Nuestros cerebros pueden ‘recordar cosas felices’ después de morir

Para muchos, el mayor misterio de la vida es lo que sucede después de la muerte: ¿qué les espera, si es que les espera algo, cuando morimos? Otros, sin embargo, están más preocupados por el trabajo reciente.

¿Qué se siente al morir? ¿Queda algún conocimiento en el tiempo entre este mundo y todo lo que vendrá? ¿Es como quedarse dormido, deslizándose lentamente hacia la nada, o somos conscientes de este movimiento circular de la muerte?

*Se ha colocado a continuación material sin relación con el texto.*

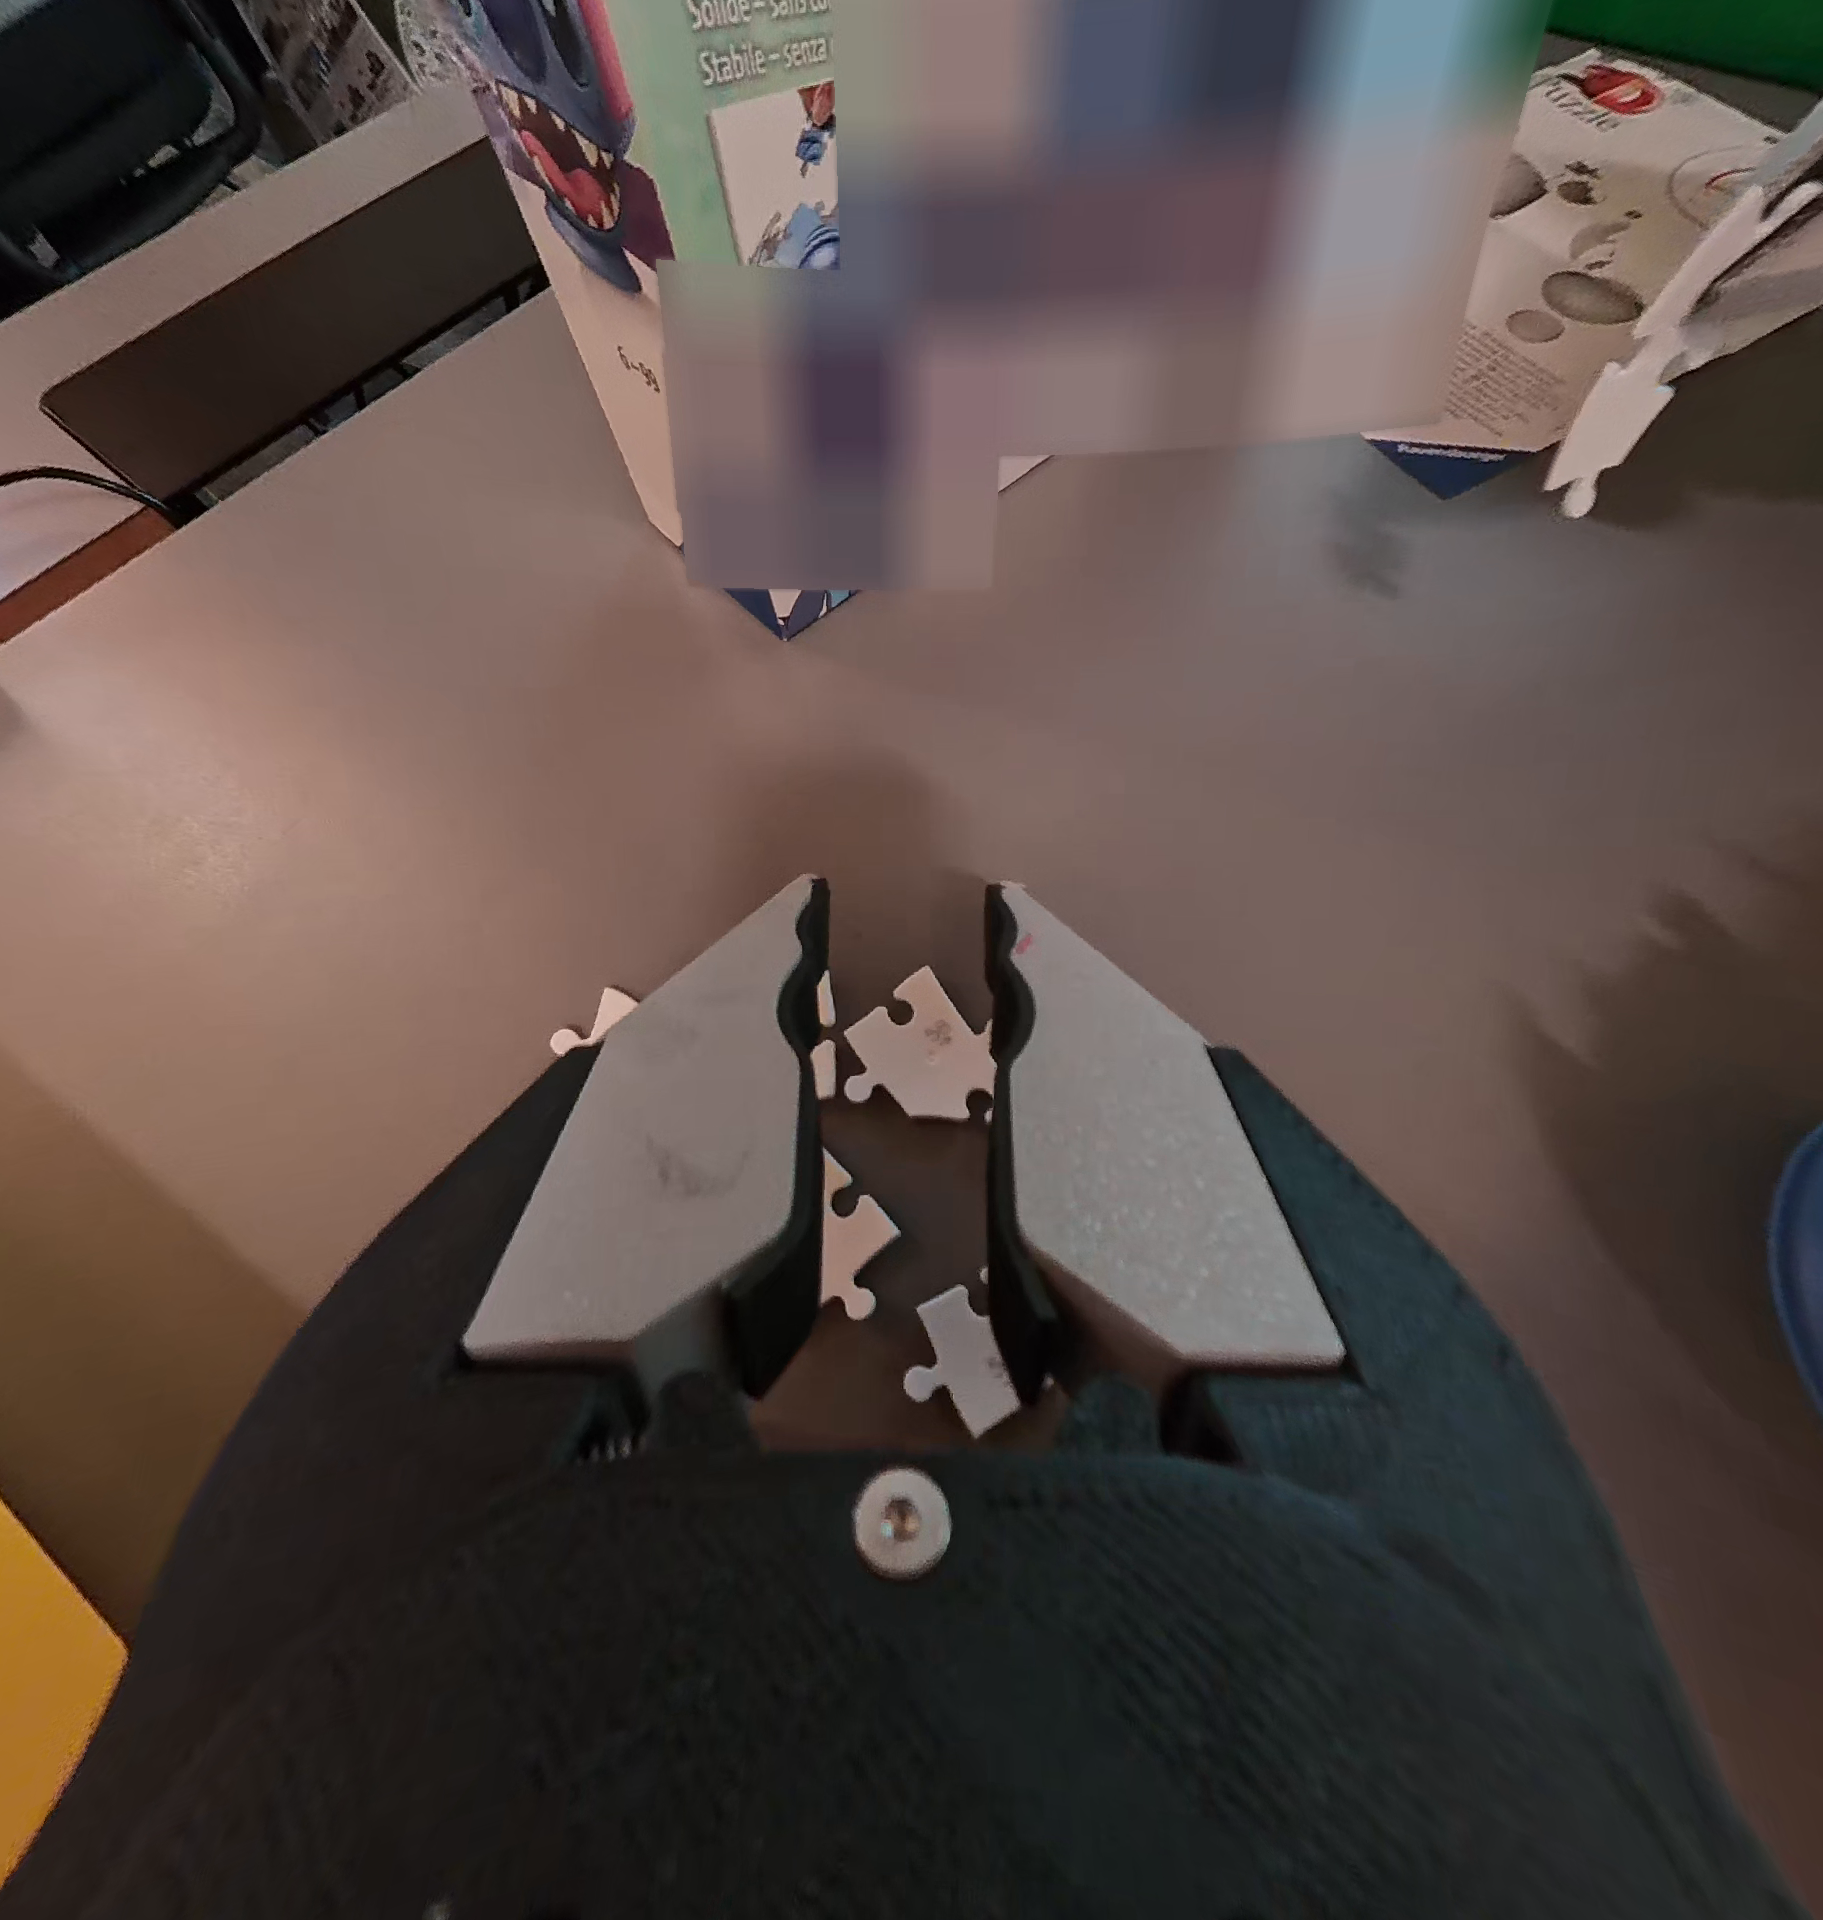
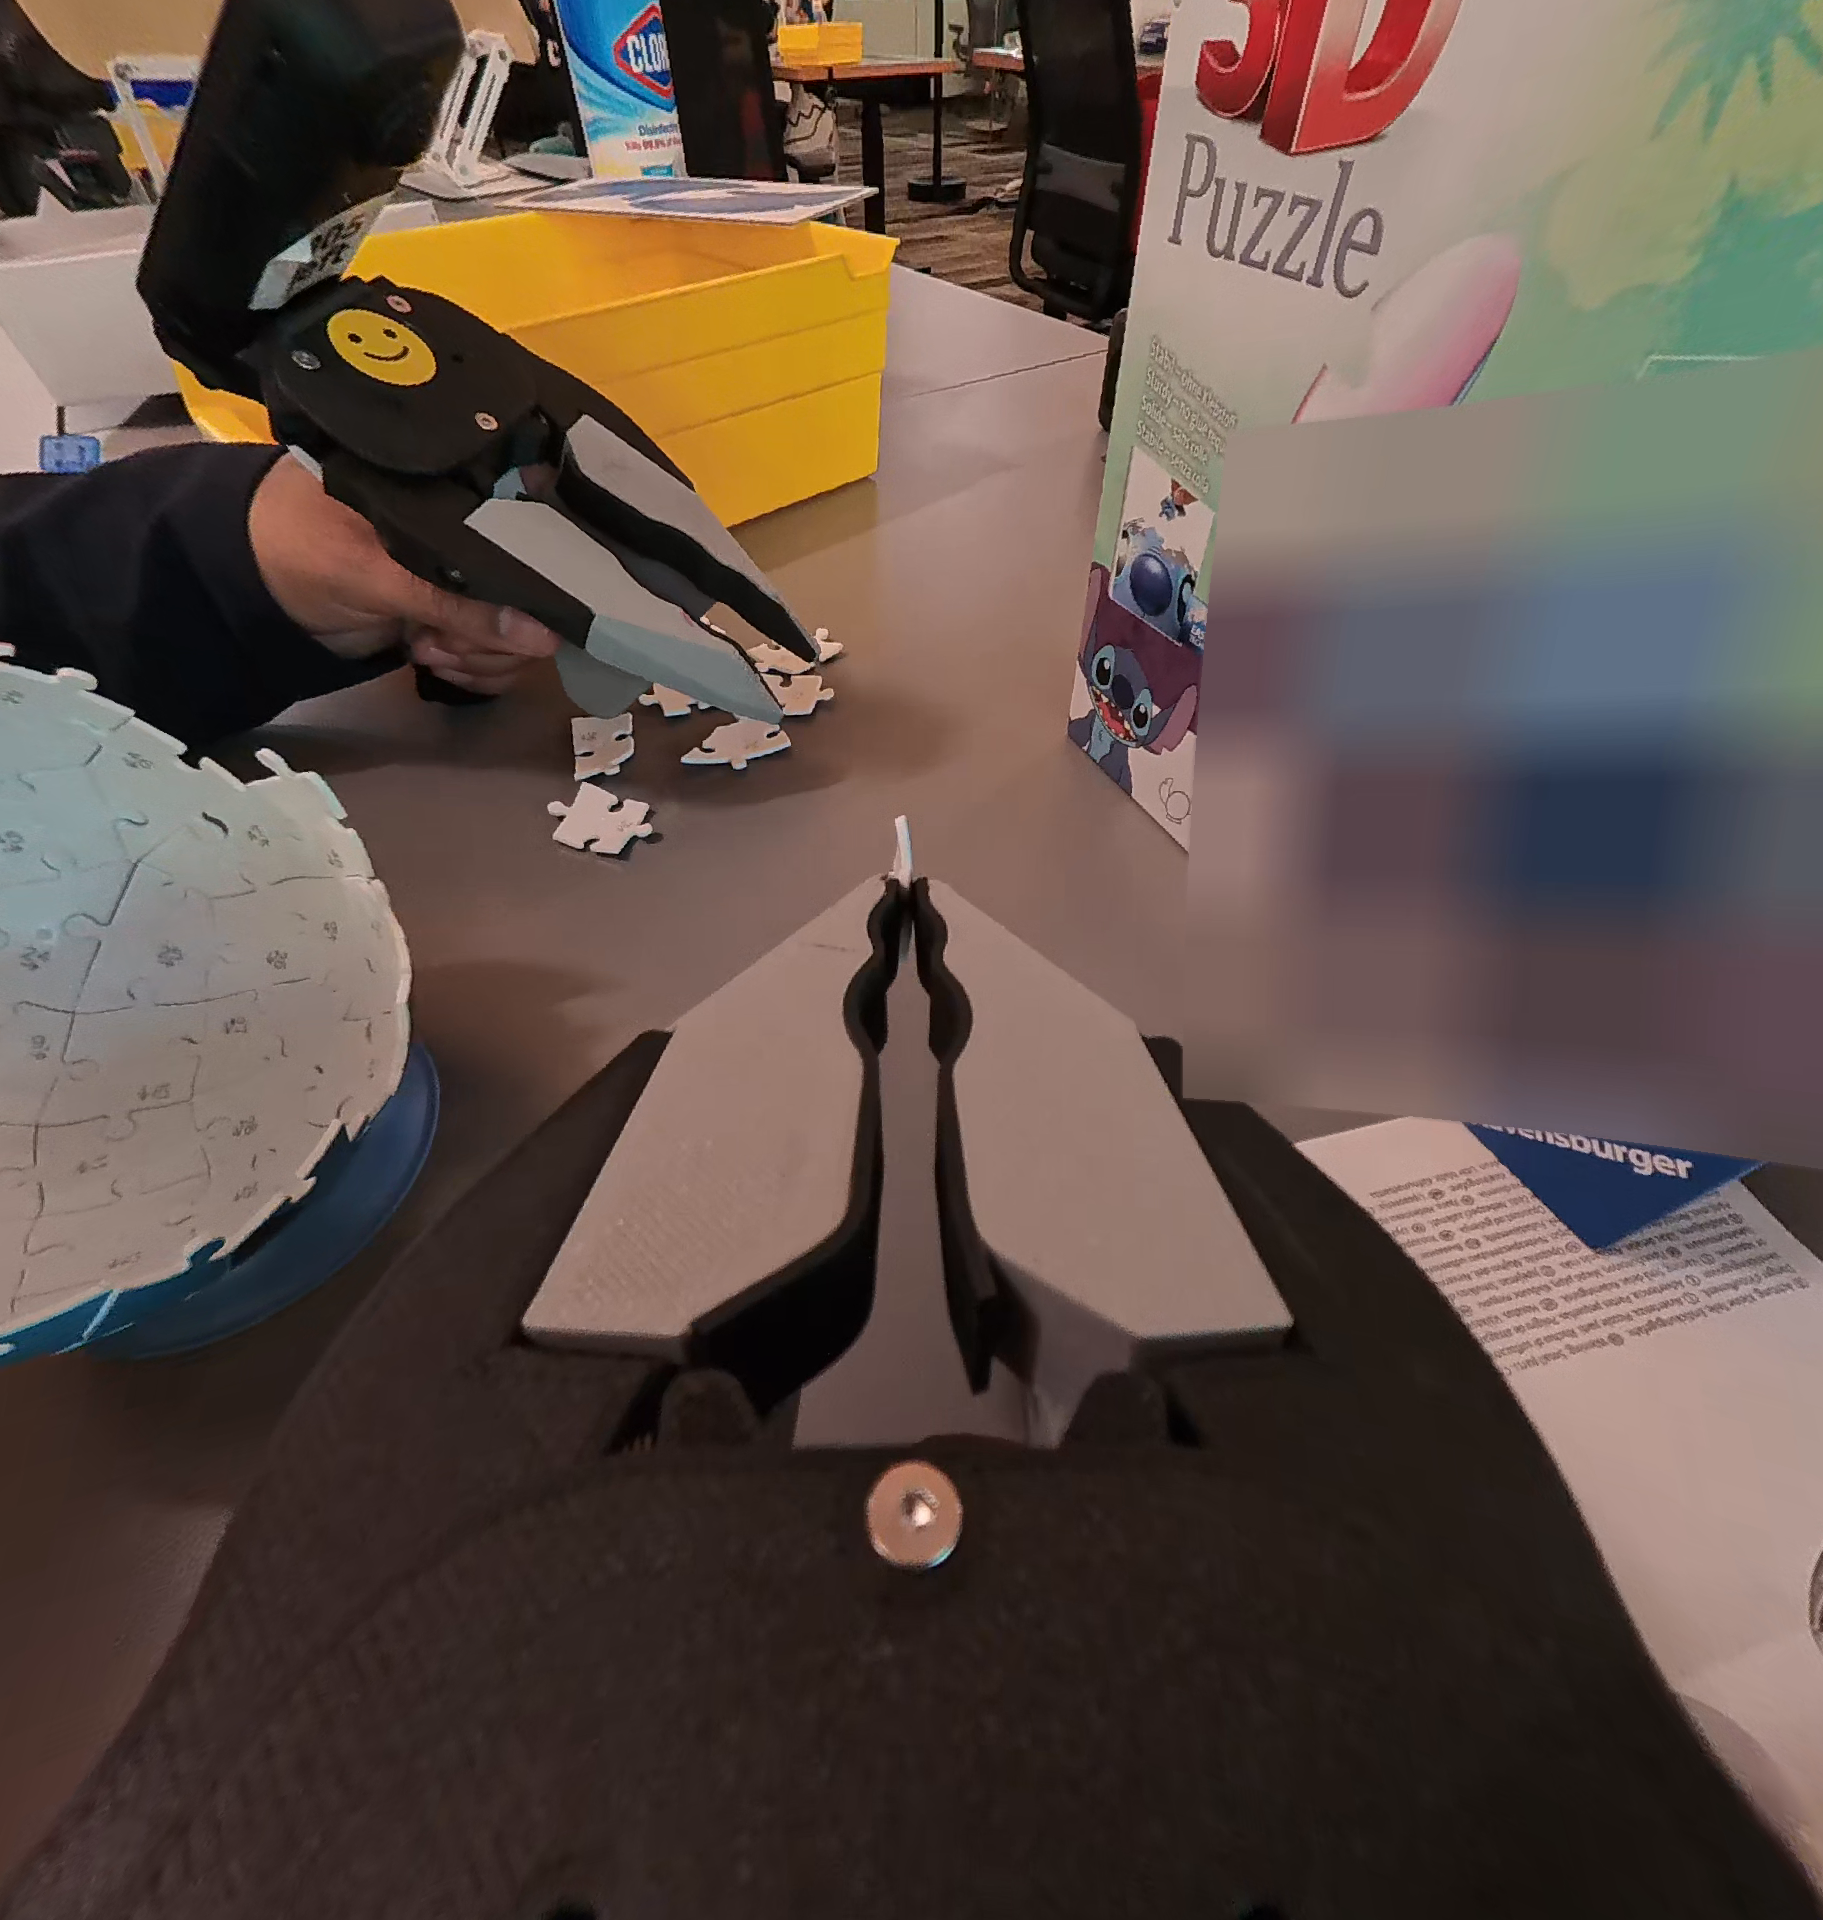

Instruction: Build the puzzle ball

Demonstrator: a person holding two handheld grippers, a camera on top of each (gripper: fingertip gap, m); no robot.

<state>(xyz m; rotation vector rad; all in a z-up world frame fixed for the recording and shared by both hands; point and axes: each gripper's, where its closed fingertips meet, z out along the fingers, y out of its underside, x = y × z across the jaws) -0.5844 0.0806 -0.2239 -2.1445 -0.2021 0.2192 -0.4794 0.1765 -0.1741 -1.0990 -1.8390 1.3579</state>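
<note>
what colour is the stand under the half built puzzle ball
Blue stand under the white puzzle ball; clearest in the right wrist view.

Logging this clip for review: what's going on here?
A person is building a puzzle ball with two handheld tools. The right tool is shut on a white puzzle piece. The left tool hangs open over the loose pieces on the grey table. The partly built ball sits in a blue stand, unfinished, with a jagged open edge.
</note>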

“La muerte es una experiencia especial para el individuo y sus seres queridos”, explica el Dr. Patrick Steele, especialista en cuidados paliativos en el Hospital Victoria’s Palliative Care South East.

“Hay algo más que cambios físicos que conducen a la muerte.

Por ejemplo, la personalidad de una persona, la carga de la enfermedad, el apoyo de familiares y amigos, el tiempo que ha estado sufriendo de una enfermedad crónica y su condición espiritual”.

Hay, sin embargo, algunos cambios físicos que ocurren en la sociedad.

“La respiración regular puede cambiar”, continúa, “a veces es más rápida de lo habitual y, a veces, es más lenta. En los últimos días puede haber momentos en los que haya largos intervalos entre las respiraciones. La respiración puede ser ruidosa al final de la vida. Esta es la cantidad de desechos corporales/secretores. A menudo es más doloroso para el oyente que para la persona que muere”.

Un estudio publicado a principios de este año en el Fronteras en la neurociencia del envejecimiento descubrió que el cerebro puede permanecer activo durante o incluso después del momento de la muerte.

Los médicos realizaron electroencefalografía continua (EEG) a un paciente que comenzó con epilepsia, el paciente tuvo un infarto y murió durante el proceso.

Les permitió registrar cómo funciona el cerebro humano en el momento de la muerte y encontraron patrones similares a la memoria, los sueños, la meditación y la cognición.

Esto, sugiere el autor del estudio, el Dr. Ajmal Zemmar, neurocirujano de la Universidad de Louisville, podría significar que la idea de que nuestras vidas “parpadean ante nuestros ojos” cuando morimos, tiene mérito.

“Como neurocirujano, a veces lucho con la pérdida. Es muy difícil dar la noticia de una muerte a los familiares que están de duelo”, dijo al blog Frontier News.

Lo que podemos aprender de esta investigación es esto: incluso cuando nuestros seres queridos están despiertos y listos para dejarnos en paz, sus cerebros pueden reproducir los mejores momentos de sus vidas.